Task details ::
Each line of the material must be repeated precisely, with the pictures left out.

Information shown ::
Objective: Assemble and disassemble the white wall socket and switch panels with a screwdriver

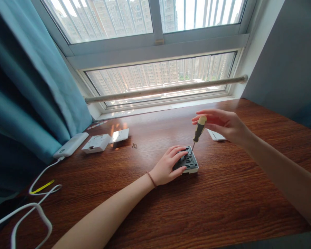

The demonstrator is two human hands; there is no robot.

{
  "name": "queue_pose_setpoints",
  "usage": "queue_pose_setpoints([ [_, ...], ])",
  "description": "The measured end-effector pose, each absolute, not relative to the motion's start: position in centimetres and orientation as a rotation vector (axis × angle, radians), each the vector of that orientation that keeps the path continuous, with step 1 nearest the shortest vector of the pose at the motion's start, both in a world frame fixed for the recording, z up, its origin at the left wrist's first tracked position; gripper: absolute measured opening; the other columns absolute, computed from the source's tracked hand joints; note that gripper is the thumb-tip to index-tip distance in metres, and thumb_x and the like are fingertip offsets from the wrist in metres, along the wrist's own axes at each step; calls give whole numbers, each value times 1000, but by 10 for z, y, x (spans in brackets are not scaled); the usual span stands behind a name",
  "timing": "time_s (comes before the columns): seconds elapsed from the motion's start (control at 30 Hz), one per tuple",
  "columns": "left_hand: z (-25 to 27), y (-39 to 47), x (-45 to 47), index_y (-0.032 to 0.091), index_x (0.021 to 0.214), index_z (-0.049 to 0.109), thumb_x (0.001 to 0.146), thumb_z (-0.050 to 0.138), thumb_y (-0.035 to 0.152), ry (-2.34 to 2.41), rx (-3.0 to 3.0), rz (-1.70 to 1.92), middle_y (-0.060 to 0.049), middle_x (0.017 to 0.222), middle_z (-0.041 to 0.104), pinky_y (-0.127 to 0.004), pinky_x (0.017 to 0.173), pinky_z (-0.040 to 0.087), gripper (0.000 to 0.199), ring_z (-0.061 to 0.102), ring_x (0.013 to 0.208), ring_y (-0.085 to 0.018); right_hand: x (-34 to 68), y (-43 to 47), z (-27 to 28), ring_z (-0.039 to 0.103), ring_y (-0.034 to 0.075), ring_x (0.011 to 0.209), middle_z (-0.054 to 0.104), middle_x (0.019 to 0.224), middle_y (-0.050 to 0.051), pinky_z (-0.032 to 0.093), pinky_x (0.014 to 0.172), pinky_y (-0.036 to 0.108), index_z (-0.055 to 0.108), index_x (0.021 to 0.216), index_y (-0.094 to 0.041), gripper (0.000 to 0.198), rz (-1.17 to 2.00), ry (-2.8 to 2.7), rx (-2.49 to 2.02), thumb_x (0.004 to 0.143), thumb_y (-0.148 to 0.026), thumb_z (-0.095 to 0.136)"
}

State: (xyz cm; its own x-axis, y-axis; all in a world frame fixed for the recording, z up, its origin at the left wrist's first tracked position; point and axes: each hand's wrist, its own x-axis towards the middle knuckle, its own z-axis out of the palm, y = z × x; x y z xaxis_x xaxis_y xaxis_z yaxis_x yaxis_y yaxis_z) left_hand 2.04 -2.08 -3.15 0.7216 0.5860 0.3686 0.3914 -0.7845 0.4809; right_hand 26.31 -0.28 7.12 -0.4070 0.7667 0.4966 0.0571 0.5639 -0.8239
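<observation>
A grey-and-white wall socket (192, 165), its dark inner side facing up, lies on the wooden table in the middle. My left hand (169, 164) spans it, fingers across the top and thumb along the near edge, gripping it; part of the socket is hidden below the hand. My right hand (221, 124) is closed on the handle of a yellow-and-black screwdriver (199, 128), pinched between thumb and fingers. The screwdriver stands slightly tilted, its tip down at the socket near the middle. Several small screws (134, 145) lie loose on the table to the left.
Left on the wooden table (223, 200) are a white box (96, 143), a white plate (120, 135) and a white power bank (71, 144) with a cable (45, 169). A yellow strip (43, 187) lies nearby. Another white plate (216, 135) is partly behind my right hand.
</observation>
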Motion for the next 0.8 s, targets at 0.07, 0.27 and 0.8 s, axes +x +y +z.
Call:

Output of the task ::
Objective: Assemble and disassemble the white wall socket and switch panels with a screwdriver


The demonstrator is two human hands; there is no robot.

{
  "name": "queue_pose_setpoints",
  "usage": "queue_pose_setpoints([ [_, ...], ])",
  "description": "The measured end-effector pose, each absolute, not relative to the motion's start: position in centimetres and orientation as a rotation vector (axis × angle, radians), each the vector of that orientation that keeps the path continuous, with step 1 nearest the shortest vector of the pose at the motion's start, both in a world frame fixed for the recording, z up, its origin at the left wrist's first tracked position; gripper: absolute measured opening; the other columns absolute, computed from the source's tracked hand joints; note that gripper is the thumb-tip to index-tip distance in metres, and thumb_x and the like are fingertip offsets from the wrist in metres, along the wrist's own axes at each step; calls give whole numbers, each value times 1000, but by 10 for z, y, x (spans in brackets are not scaled); the usual span stands behind a name",
  "timing": "time_s (comes before the columns): seconds elapsed from the motion's start (control at 30 Hz), one per tuple",
  "columns": "left_hand: z (-25 to 27), y (-39 to 47), x (-45 to 47), index_y (-0.032 to 0.091), index_x (0.021 to 0.214), index_z (-0.049 to 0.109), thumb_x (0.001 to 0.146), thumb_z (-0.050 to 0.138), thumb_y (-0.035 to 0.152), ry (-2.34 to 2.41), rx (-3.0 to 3.0), rz (-1.70 to 1.92), middle_y (-0.060 to 0.049), middle_x (0.017 to 0.222), middle_z (-0.041 to 0.104), pinky_y (-0.127 to 0.004), pinky_x (0.017 to 0.173), pinky_z (-0.040 to 0.087), gripper (0.000 to 0.199), ring_z (-0.061 to 0.102), ring_x (0.013 to 0.208), ring_y (-0.085 to 0.018); right_hand: x (-34 to 68), y (-43 to 47), z (-27 to 28), ring_z (-0.039 to 0.103), ring_y (-0.034 to 0.075), ring_x (0.011 to 0.209), middle_z (-0.054 to 0.104), middle_x (0.019 to 0.224), middle_y (-0.050 to 0.051), pinky_z (-0.032 to 0.093), pinky_x (0.014 to 0.172), pinky_y (-0.036 to 0.108), index_z (-0.055 to 0.108), index_x (0.021 to 0.216), index_y (-0.094 to 0.041), gripper (0.000 to 0.198), rz (-1.17 to 2.00), ry (-2.8 to 2.7), rx (-2.49 to 2.02), thumb_x (0.004 to 0.143), thumb_y (-0.148 to 0.026), thumb_z (-0.095 to 0.136)"
}

State: (xyz cm; its own x-axis, y-axis; all in a world frame fixed for the recording, z up, its origin at the left wrist's first tracked position; point and axes: each hand's wrist, its own x-axis towards the middle knuckle, its own z-axis out of the palm, y = z × x; x y z xaxis_x xaxis_y xaxis_z yaxis_x yaxis_y yaxis_z) left_hand 2.04 -2.08 -3.15 0.7216 0.5860 0.3686 0.3914 -0.7845 0.4809; right_hand 26.31 -0.28 7.12 -0.4070 0.7667 0.4966 0.0571 0.5639 -0.8239
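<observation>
A grey-and-white wall socket (192, 165), its dark inner side facing up, lies on the wooden table in the middle. My left hand (169, 164) spans it, fingers across the top and thumb along the near edge, gripping it; part of the socket is hidden below the hand. My right hand (221, 124) is closed on the handle of a yellow-and-black screwdriver (199, 128), pinched between thumb and fingers. The screwdriver stands slightly tilted, its tip down at the socket near the middle. Several small screws (134, 145) lie loose on the table to the left.
Left on the wooden table (223, 200) are a white box (96, 143), a white plate (120, 135) and a white power bank (71, 144) with a cable (45, 169). A yellow strip (43, 187) lies nearby. Another white plate (216, 135) is partly behind my right hand.
</observation>
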Motion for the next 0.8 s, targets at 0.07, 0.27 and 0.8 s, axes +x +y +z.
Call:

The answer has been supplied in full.